Meyer Dos Santos Sascha, Harder Sebastian
Department of Clinical Pharmacology, University Hospital Frankfurt, Theodor-Stern-Kai 7, 60590, Frankfurt, Germany.
Drug Saf. 2014 May;37(5):295-307. doi: 10.1007/s40264-014-0151-1.
Non-valvular atrial fibrillation (NVAF) is the most common clinically significant cardiac arrhythmia and is a common cause of stroke. The direct thrombin inhibitor dabigatran etexilate is approved for a variety of indications requiring anticoagulation, including stroke prevention in NVAF. Dabigatran does not require routine monitoring and exhibits only a few drug-drug interactions; however, impaired renal function needs observation. The Randomized Evaluation of Long-Term Anticoagulation Therapy (RE-LY) study comprised about 18,000 patients with NVAF who received dabigatran 110 mg twice daily or 150 mg twice daily, or dose adjusted warfarin. Compared with warfarin, dabigatran 110 mg twice daily was associated with similar rates of stroke and systemic embolism, and lower rates of haemorrhage. Dabigatran 150 mg twice daily was associated with lower rates of stroke and systemic embolism but similar rates of haemorrhage. The rate of intracerebral haemorrhage (ICH) was significantly lower in both dabigatran arms. Basing on the results of the RE-LY study, the net clinical benefit balancing stroke against ICH has been estimated with various settings (study data, registry patients). In patients with low stroke risk but at high risk of bleeding, only dabigatran 110 mg twice daily had a positive net clinical benefit when compared with warfarin. In patients with higher stroke risks, both doses of dabigatran (110 and 150 mg twice daily) had a positive net clinical benefit even if the bleeding risk was high. Registry data after approval of dabigatran indicate similar stroke/systemic embolism and major bleeding rates with dabigatran (both doses) compared with warfarin. Pharmacovigilance sources prove the anticipated bleeding risk, but a refined analysis of such data showed that bleeding rates associated with dabigatran use did not appear to be higher than those associated with warfarin. Dabigatran confers an advantage over warfarin regarding stoke prevention without the burden of the surveillance of vitamin K antagonists, especially in patients with high stroke risk. However, in elderly patients with impaired renal function or considerable bleeding risks, label advice regarding dosing needs strict observation.

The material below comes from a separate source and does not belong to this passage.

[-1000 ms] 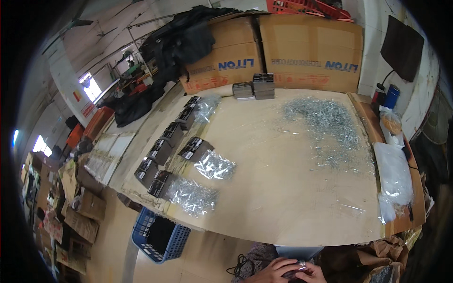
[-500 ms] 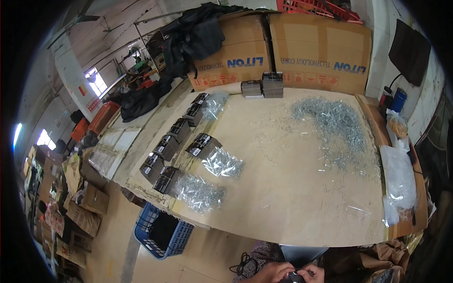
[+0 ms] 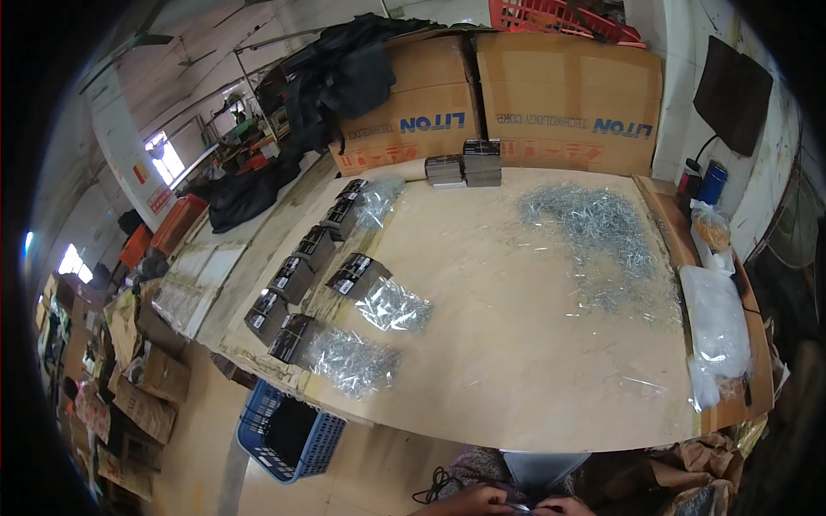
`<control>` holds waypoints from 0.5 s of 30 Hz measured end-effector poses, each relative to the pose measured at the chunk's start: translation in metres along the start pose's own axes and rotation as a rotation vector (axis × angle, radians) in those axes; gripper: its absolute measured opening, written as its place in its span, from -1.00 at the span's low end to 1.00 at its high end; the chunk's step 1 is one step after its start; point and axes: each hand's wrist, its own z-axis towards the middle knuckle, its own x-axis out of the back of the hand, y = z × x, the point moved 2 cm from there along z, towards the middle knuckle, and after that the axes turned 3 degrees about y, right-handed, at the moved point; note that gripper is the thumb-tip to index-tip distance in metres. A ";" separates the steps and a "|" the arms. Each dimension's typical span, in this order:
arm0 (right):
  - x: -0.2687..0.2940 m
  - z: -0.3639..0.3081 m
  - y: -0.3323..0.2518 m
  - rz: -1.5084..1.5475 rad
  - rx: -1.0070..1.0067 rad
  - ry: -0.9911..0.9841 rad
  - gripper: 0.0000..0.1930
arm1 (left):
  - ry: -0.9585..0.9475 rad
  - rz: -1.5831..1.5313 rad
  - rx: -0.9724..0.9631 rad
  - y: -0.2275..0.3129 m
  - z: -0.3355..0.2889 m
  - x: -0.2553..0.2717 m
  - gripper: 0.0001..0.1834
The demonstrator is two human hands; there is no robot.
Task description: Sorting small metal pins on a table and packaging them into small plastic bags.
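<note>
At the lower edge, below the table's front edge, my left hand (image 3: 482,500) and my right hand (image 3: 563,506) are close together with their fingers closed. Between them is a small dark and shiny thing (image 3: 520,508), mostly cut off by the picture's edge; its kind does not show. On the table (image 3: 508,370) in front lies a loose heap of small silvery wire pieces (image 3: 602,228). Clear plastic bags (image 3: 393,305) of shiny pieces lie at the left, beside several banded stacks of dark printed cards (image 3: 357,275).
Two large cardboard sheets (image 3: 568,103) stand along the table's back, with more card stacks (image 3: 465,163) before them. A blue basket (image 3: 292,434) sits on the floor at the left. White plastic bags (image 3: 718,318) lie along the right edge, with brown paper (image 3: 701,473) below.
My hands have sunk lower, partly out of the picture, and the thing between them shows less. The whole view has shifted slightly; the things on the table stay as they were.
</note>
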 end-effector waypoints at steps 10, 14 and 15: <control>-0.016 0.009 0.058 -0.774 0.149 0.343 -0.83 | 0.361 0.068 -0.105 -0.024 0.014 -0.020 -0.71; -0.015 0.009 0.052 -0.759 0.110 0.349 -0.81 | 0.397 0.138 -0.125 -0.031 0.013 -0.031 -0.74; -0.017 0.010 0.048 -0.743 0.086 0.336 -0.80 | 0.446 0.135 -0.227 -0.032 0.012 -0.031 -0.76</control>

非瓣膜性心房颤动(NVAF)是临床上最常见的具有重要意义的心律失常,也是中风的常见病因。直接凝血酶抑制剂达比加群酯已被批准用于多种需要抗凝治疗的适应症,包括预防NVAF患者中风。达比加群不需要常规监测,且仅有少数药物相互作用;然而,肾功能受损时需要密切观察。长期抗凝治疗随机评估(RE-LY)研究纳入了约18000例NVAF患者,这些患者接受每日两次110mg或150mg达比加群治疗,或剂量调整后的华法林治疗。与华法林相比,每日两次110mg达比加群的中风和全身性栓塞发生率相似,但出血发生率较低。每日两次150mg达比加群的中风和全身性栓塞发生率较低,但出血发生率相似。两个达比加群组的脑出血(ICH)发生率均显著较低。基于RE-LY研究的结果,已在各种情况下(研究数据、登记患者)评估了平衡中风与ICH的净临床获益。在中风风险低但出血风险高的患者中,与华法林相比,仅每日两次110mg达比加群具有积极的净临床获益。在中风风险较高的患者中,即使出血风险高,两种剂量的达比加群(每日两次110mg和150mg)均具有积极的净临床获益。达比加群获批后的登记数据显示,与华法林相比,达比加群(两种剂量)的中风/全身性栓塞和大出血发生率相似。药物警戒来源证实了预期的出血风险,但对此类数据的精细分析表明,使用达比加群的出血发生率似乎并不高于使用华法林的出血发生率。在预防中风方面,达比加群优于华法林,且无需承担维生素K拮抗剂监测的负担,尤其是在中风风险高的患者中。然而,在肾功能受损或出血风险较高的老年患者中,关于给药的标签建议需要严格遵守。